Banks in Saudi Arabia will maintain high deposit levels and enjoy strong liquidity despite the current environment, S&P said in a report on Sunday.
The global ratings agency also sees economic risk in the kingdom as stable despite a budget deficit and public debt accumulated over the past years.
“We think the country still has sufficient fiscal and external buffers to weather periods of low oil prices… We expect banks will maintain high levels of core deposits in their funding bases and their strong liquidity metrics will remain intact,” S&P said.
Saudi’s banking sector is classified as A-/Stable/A-2 and belongs to group ‘4’ under S&P’s Banking Industry Country Risk Assessment (BICRA). Other countries in the same group include Ireland, Kuwait, Malaysia, New Zealand, Poland, Slovenia, Spain and Taiwan.
The kingdom’s banking sector is experiencing an “expansionary phase” after posting low growth for years, according to S&P.
Low oil, property prices
However, it said that the current growth of mortgage portfolios and increasing leverage are being offset by low prices in the property market and a “developing legal framework”.

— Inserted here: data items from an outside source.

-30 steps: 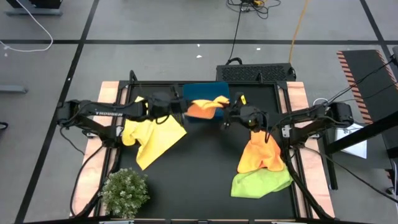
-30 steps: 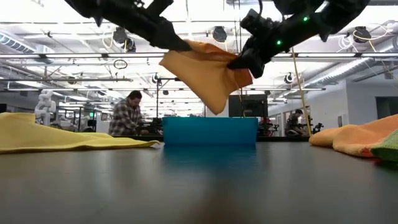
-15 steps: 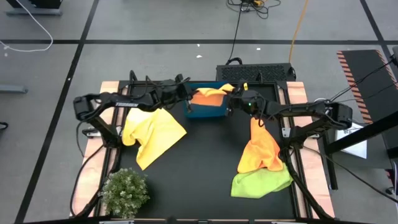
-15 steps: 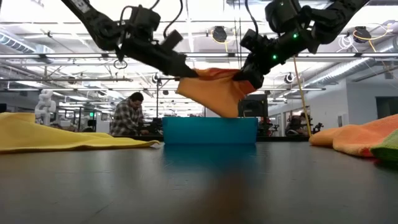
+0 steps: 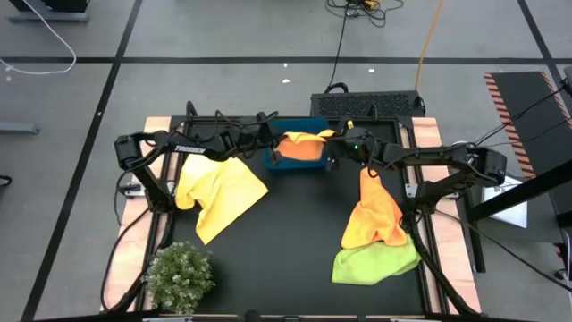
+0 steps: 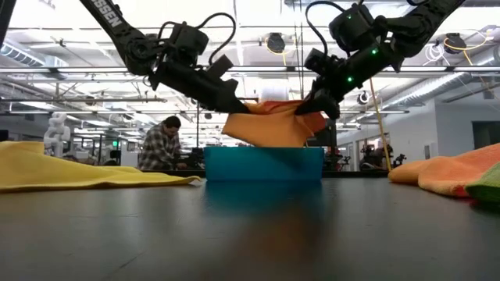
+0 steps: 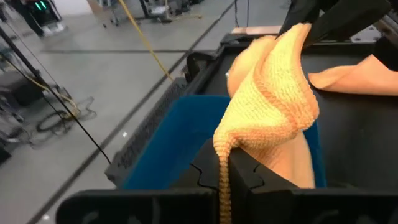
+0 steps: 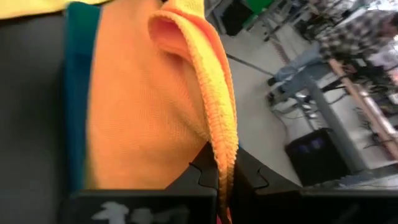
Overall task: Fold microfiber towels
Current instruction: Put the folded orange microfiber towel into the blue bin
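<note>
A folded orange microfiber towel [image 5: 305, 146] hangs between my two grippers over the blue bin [image 5: 284, 164] at the table's far middle. My left gripper [image 5: 271, 144] is shut on its left end and my right gripper [image 5: 332, 150] on its right end. The towel's lower part [image 6: 269, 134] sags down to the bin's rim [image 6: 264, 151]. A yellow towel [image 5: 220, 191] lies spread at the left. Another orange towel [image 5: 374, 215] lies at the right, its near part over a lime green one [image 5: 375, 261]. My left gripper pinches the orange towel's folded left edge [image 7: 222, 163] between its two fingers, several layers thick. The fingers slant down from the table's left. The towel rises from them in a bunched fold and sags over the bin. My right gripper pinches the towel's right hemmed edge [image 8: 225, 163] between its two fingers. It comes slanting down from the table's right. The cloth fans out from the fingers over the bin, slack in the middle [image 6: 269, 125].
A small bushy green plant [image 5: 179, 275] stands at the near left corner. The table's middle [image 5: 295, 224] is bare black surface. In the low view a person [image 6: 160, 144] sits at a bench far behind the table.
Both grippers have carried the orange towel toward the table's far edge and down. It hung clear above the bin a second ago; now its lower part sinks to the bin's rim. Both grippers have stayed shut on it.
</note>
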Controlling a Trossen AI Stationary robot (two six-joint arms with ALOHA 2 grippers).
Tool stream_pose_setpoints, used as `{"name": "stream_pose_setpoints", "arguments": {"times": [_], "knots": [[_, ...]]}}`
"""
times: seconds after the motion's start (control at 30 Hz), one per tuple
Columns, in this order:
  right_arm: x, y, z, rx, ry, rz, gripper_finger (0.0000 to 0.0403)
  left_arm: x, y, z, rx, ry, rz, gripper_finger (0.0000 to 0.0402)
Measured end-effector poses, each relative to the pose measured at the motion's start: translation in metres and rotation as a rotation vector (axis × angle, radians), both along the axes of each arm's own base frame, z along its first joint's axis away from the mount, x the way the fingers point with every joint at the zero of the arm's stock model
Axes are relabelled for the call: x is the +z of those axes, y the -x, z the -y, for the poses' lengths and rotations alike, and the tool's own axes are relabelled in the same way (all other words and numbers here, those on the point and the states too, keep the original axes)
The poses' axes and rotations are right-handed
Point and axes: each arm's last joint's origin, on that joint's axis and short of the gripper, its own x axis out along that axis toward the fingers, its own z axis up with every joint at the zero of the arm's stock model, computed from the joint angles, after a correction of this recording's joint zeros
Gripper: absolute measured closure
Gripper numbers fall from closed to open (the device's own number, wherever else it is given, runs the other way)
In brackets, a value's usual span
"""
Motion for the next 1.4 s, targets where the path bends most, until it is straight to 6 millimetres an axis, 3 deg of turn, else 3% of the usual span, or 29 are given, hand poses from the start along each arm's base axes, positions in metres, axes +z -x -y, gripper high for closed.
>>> {"name": "stream_pose_setpoints", "arguments": {"times": [0.37, 0.53, 0.83, 0.97, 1.2, 1.4], "knots": [[-0.002, -0.003, -0.003, 0.070, -0.115, 0.064, 0.0403, -0.009, 0.000, 0.010, -0.014, 0.068, -0.085, 0.0389], [-0.013, -0.006, -0.003, 0.065, -0.136, 0.022, 0.0403, -0.019, 0.003, 0.011, 0.025, 0.076, -0.171, 0.0345], [-0.023, -0.011, -0.001, 0.081, -0.132, -0.010, 0.0403, -0.017, 0.003, 0.010, 0.079, 0.050, -0.169, 0.0263], [-0.023, -0.011, -0.001, 0.082, -0.133, -0.010, 0.0403, -0.015, 0.001, 0.012, 0.020, 0.040, -0.151, 0.0240], [-0.022, -0.011, -0.001, 0.083, -0.130, -0.001, 0.0403, -0.009, -0.018, 0.054, -0.203, -0.157, -0.159, 0.0202], [-0.020, -0.013, 0.000, 0.074, -0.134, 0.042, 0.0403, -0.003, -0.030, 0.097, -0.223, -0.424, -0.209, 0.0170]]}}
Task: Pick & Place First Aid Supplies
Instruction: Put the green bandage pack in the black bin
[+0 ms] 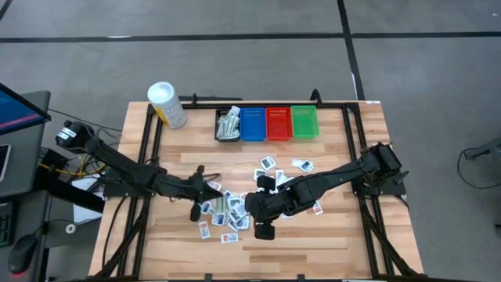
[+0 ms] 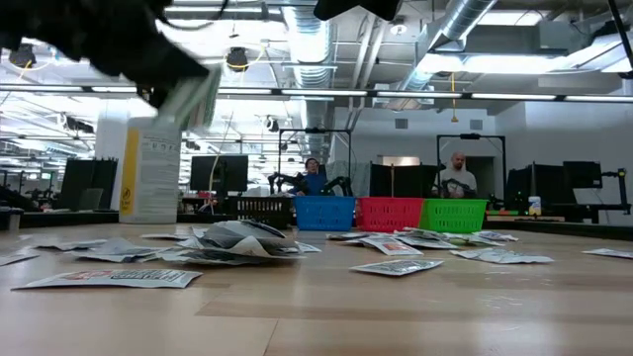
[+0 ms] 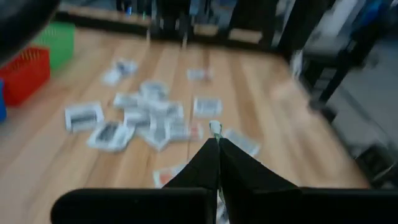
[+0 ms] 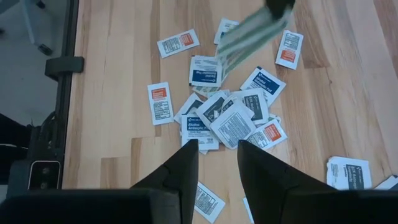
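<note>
Many first aid supplies, small flat white packets, lie in a loose pile on the wooden table; the right wrist view shows the same pile. My left gripper is above the pile's left side, shut on one packet, which also shows in the right wrist view. My right gripper hangs open over the pile's right side with nothing between its fingers. My left gripper pinches the packet between its two fingers. In its wrist view only a thin edge sticks out past the shut fingertips. The packet is tilted, well clear of the table and the pile.
At the far edge stand a black bin holding some packets, a blue bin, a red bin and a green bin. A white tub with a yellow label is at the far left. People sit beyond the table.
</note>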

“Although we expect the lower-for-longer interest rate environment will put pressure on banks’ margins, it should remain high and allow banks to continue to outperform their regional peers in terms of profitability,” S&P said.
It said the banking sector’s strengths include strong funding profile dominated by deposits, protected customer franchise, as well as material yet gradually eroding fiscal buffers that enable the state to survive low oil prices.